_ACTIVITY:_ Print the data that follows again, keeping every line exact.

_TASK INPUT:_
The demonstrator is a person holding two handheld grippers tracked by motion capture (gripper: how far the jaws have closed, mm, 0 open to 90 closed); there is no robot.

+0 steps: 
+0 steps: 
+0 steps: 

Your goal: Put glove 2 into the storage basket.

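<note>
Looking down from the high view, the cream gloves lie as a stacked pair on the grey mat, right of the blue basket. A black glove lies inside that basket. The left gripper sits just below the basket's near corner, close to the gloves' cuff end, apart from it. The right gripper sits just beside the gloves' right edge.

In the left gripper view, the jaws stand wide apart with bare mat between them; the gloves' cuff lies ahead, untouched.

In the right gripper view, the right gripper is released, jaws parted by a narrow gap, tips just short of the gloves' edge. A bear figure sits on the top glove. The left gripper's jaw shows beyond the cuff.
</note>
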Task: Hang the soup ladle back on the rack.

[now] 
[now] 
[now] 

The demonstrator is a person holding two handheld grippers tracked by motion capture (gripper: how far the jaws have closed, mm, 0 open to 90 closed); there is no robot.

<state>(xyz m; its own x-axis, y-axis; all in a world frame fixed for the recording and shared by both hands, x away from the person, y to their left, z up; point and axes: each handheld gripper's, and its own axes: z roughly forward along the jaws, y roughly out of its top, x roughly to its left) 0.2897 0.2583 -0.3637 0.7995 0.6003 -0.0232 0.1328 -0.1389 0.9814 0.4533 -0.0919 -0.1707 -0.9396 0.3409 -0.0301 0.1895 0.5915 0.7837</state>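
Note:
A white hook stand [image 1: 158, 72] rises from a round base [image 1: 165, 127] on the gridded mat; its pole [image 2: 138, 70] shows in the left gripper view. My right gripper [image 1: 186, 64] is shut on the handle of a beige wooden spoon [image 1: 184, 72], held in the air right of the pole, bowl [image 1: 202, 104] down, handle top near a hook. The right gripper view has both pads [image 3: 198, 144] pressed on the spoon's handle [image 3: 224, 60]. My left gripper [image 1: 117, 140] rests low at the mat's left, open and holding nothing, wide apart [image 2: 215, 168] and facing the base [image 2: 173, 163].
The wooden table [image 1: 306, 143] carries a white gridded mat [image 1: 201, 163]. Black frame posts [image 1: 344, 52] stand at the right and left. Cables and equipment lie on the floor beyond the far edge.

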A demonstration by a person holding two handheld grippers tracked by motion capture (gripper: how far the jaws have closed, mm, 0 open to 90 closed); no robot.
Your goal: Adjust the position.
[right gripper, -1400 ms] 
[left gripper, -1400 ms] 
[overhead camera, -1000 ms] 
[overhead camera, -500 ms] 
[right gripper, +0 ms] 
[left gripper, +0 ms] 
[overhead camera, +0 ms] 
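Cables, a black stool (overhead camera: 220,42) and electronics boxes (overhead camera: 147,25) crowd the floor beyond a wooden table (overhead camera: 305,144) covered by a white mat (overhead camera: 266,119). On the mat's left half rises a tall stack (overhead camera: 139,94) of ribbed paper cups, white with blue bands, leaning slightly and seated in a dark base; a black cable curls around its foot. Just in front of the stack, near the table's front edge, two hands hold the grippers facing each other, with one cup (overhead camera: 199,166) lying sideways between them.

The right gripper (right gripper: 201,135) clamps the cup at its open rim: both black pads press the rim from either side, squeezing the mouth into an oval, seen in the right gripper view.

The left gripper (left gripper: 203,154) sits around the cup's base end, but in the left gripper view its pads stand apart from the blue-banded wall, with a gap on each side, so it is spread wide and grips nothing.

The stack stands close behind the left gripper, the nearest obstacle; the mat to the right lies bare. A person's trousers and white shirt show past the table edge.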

_PROBLEM SOLUTION:_
The demonstrator is a person holding two handheld grippers tracked by motion capture (gripper: how far the jaws have closed, mm, 0 open to 90 closed); there is no robot.

+0 steps: 
+0 steps: 
+0 steps: 

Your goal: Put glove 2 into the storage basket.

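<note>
Looking down from the high view, the cream gloves lie as a stacked pair on the grey mat, right of the blue basket. A black glove lies inside that basket. The left gripper sits just below the basket's near corner, close to the gloves' cuff end, apart from it. The right gripper sits just beside the gloves' right edge.

In the left gripper view, the jaws stand wide apart with bare mat between them; the gloves' cuff lies ahead, untouched.

In the right gripper view, the right gripper is released, jaws parted by a narrow gap, tips just short of the gloves' edge. A bear figure sits on the top glove. The left gripper's jaw shows beyond the cuff.
</note>
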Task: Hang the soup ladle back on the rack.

[now] 
[now] 
[now] 

The demonstrator is a person holding two handheld grippers tracked by motion capture (gripper: how far the jaws have closed, mm, 0 open to 90 closed); there is no robot.

<state>(xyz m; its own x-axis, y-axis; all in a world frame fixed for the recording and shared by both hands, x away from the person, y to their left, z up; point and axes: each handheld gripper's, and its own axes: z roughly forward along the jaws, y roughly out of its top, x roughly to its left) 0.2897 0.2583 -0.3637 0.7995 0.6003 -0.0232 0.1328 -0.1389 0.9814 0.4533 -0.0919 -0.1707 -0.9396 0.3409 -0.0301 0.1895 0.5915 0.7837</state>
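Note:
A white hook stand [image 1: 158, 72] rises from a round base [image 1: 165, 127] on the gridded mat; its pole [image 2: 138, 70] shows in the left gripper view. My right gripper [image 1: 186, 64] is shut on the handle of a beige wooden spoon [image 1: 184, 72], held in the air right of the pole, bowl [image 1: 202, 104] down, handle top near a hook. The right gripper view has both pads [image 3: 198, 144] pressed on the spoon's handle [image 3: 224, 60]. My left gripper [image 1: 117, 140] rests low at the mat's left, open and holding nothing, wide apart [image 2: 215, 168] and facing the base [image 2: 173, 163].
The wooden table [image 1: 306, 143] carries a white gridded mat [image 1: 201, 163]. Black frame posts [image 1: 344, 52] stand at the right and left. Cables and equipment lie on the floor beyond the far edge.
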
A demonstration by a person holding two handheld grippers tracked by motion capture (gripper: how far the jaws have closed, mm, 0 open to 90 closed); no robot.
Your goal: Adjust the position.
[right gripper, -1400 ms] 
[left gripper, -1400 ms] 
[overhead camera, -1000 ms] 
[overhead camera, -500 ms] 
[right gripper, +0 ms] 
[left gripper, +0 ms] 
[overhead camera, +0 ms] 
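Cables, a black stool (overhead camera: 220,42) and electronics boxes (overhead camera: 147,25) crowd the floor beyond a wooden table (overhead camera: 305,144) covered by a white mat (overhead camera: 266,119). On the mat's left half rises a tall stack (overhead camera: 139,94) of ribbed paper cups, white with blue bands, leaning slightly and seated in a dark base; a black cable curls around its foot. Just in front of the stack, near the table's front edge, two hands hold the grippers facing each other, with one cup (overhead camera: 199,166) lying sideways between them.

The right gripper (right gripper: 201,135) clamps the cup at its open rim: both black pads press the rim from either side, squeezing the mouth into an oval, seen in the right gripper view.

The left gripper (left gripper: 203,154) sits around the cup's base end, but in the left gripper view its pads stand apart from the blue-banded wall, with a gap on each side, so it is spread wide and grips nothing.

The stack stands close behind the left gripper, the nearest obstacle; the mat to the right lies bare. A person's trousers and white shirt show past the table edge.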

The output is complete as shown.